Global Gladiators is a 1992 platform game published and developed by Virgin Games, originally programmed by David Perry for the Sega Genesis and eventually ported by other Virgin Games teams in Europe to the Master System, Game Gear, and Amiga. The game is based on the McDonald's fast food chain and has a strong environmentalist message.

The game is a spiritual successor to the NES game M.C. Kids, another McDonald's-themed game that also featured Mick and Mack as its playable characters.

Gameplay
In the single-player game, the player controls Mick or Mack through four worlds; Slime World, Mystical Forest, Toxi-town and Arctic World. Each world has several sub-stages where the character must collect a certain number of Golden Arches to advance. They are guided in their quest by Ronald McDonald, who appears at the beginning and the end of the game.

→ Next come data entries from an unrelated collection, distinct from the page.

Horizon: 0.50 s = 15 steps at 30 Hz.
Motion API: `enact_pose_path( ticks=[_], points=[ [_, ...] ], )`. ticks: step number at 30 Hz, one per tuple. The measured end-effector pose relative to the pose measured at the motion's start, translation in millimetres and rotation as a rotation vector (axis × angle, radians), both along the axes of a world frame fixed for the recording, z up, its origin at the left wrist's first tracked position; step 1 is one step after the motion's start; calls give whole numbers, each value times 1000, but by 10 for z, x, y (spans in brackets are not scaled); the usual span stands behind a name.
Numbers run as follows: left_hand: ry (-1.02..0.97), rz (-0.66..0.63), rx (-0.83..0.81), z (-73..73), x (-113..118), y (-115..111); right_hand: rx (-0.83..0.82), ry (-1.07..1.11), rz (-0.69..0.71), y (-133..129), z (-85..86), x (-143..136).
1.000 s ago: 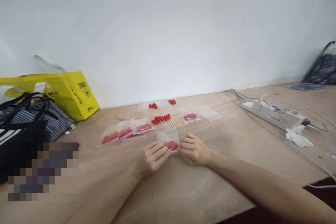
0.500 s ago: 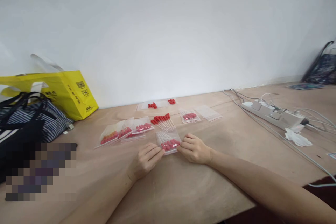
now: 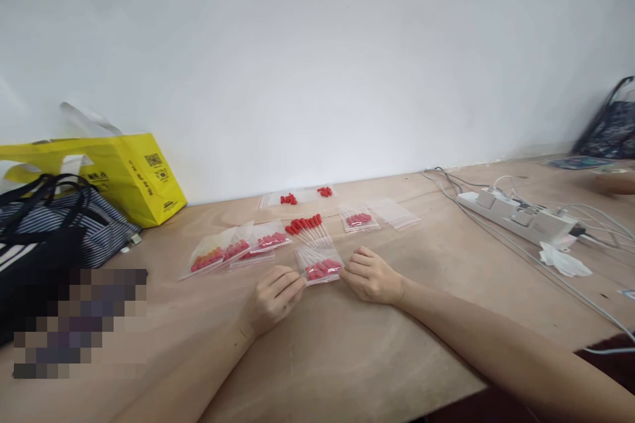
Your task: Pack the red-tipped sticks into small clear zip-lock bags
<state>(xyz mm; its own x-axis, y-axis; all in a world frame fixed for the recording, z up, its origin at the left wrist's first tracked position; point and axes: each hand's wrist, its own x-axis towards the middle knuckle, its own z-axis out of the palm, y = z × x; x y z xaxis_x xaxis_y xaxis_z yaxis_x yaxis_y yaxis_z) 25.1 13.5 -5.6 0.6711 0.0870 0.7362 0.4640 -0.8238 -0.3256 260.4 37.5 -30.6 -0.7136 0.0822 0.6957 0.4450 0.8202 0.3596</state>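
Note:
A small clear zip bag (image 3: 322, 269) lies on the table in front of me, with several red-tipped white sticks inside, tips toward me. My left hand (image 3: 278, 296) is closed in a pinch at its near left corner. At the right edge, my right hand (image 3: 372, 276) pinches the bag with its fingers curled. Just behind, loose red-tipped sticks (image 3: 307, 228) lie fanned out, partly covered by the bag's far end. Filled zip bags (image 3: 270, 238) overlap to the left. Another filled bag (image 3: 358, 218) sits farther back, beside a flat, empty bag (image 3: 394, 213).
More red-tipped sticks lie on a clear bag (image 3: 307, 197) by the wall. A yellow bag (image 3: 133, 178) and a striped bag (image 3: 104, 228) stand at left. Right are a power strip (image 3: 516, 217), cables and a crumpled tissue (image 3: 565, 261). A blurred skin-toned shape (image 3: 615, 180) shows far right.
The bag between my hands has shifted slightly away from me, and its near edge lies flatter. My hands have barely moved. A skin-toned shape has come in at the far right edge.

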Motion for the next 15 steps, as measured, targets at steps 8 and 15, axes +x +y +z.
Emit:
enact_pose_path(
  ticks=[8, 15],
  points=[
    [104, -62, 59, -108, 148, 93, -95, 67, -8, -96, 54, -151],
    [175, -89, 136, -81, 162, 86, -204, 73, 19, -103, 27, -170]
  ],
)
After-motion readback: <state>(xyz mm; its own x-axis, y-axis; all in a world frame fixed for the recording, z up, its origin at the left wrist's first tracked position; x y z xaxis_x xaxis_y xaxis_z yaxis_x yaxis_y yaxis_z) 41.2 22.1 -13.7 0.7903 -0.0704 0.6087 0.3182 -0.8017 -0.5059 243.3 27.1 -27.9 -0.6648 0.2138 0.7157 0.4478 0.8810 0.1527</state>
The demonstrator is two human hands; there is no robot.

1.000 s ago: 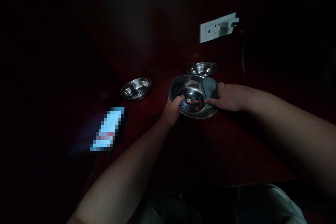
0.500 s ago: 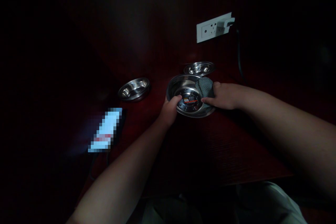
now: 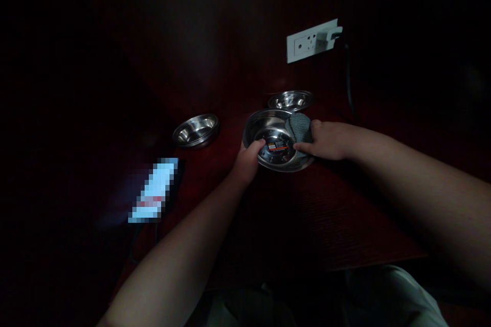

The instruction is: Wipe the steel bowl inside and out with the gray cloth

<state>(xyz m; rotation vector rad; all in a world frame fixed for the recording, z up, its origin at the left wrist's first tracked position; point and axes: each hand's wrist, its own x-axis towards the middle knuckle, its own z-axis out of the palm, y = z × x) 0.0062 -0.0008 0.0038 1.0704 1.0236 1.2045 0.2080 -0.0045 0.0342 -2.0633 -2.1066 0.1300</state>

The characters are armed with a Super Soaker-type gun that shoots gooey projectiles.

Development and release
During Virgin Mastertronic's expansion into the United States, it entered a deal with McDonald's to publish a video game themed around its restaurants within six months. Programmer David Perry, then an employee of Probe Software, convinced Virgin with his work on The Terminator that he could quickly make a satisfactory game for the Sega Genesis. Virgin contacted Perry with a generous offer to hire him into their American development branch in Irvine, California, and granted him an apartment overlooking Laguna Beach.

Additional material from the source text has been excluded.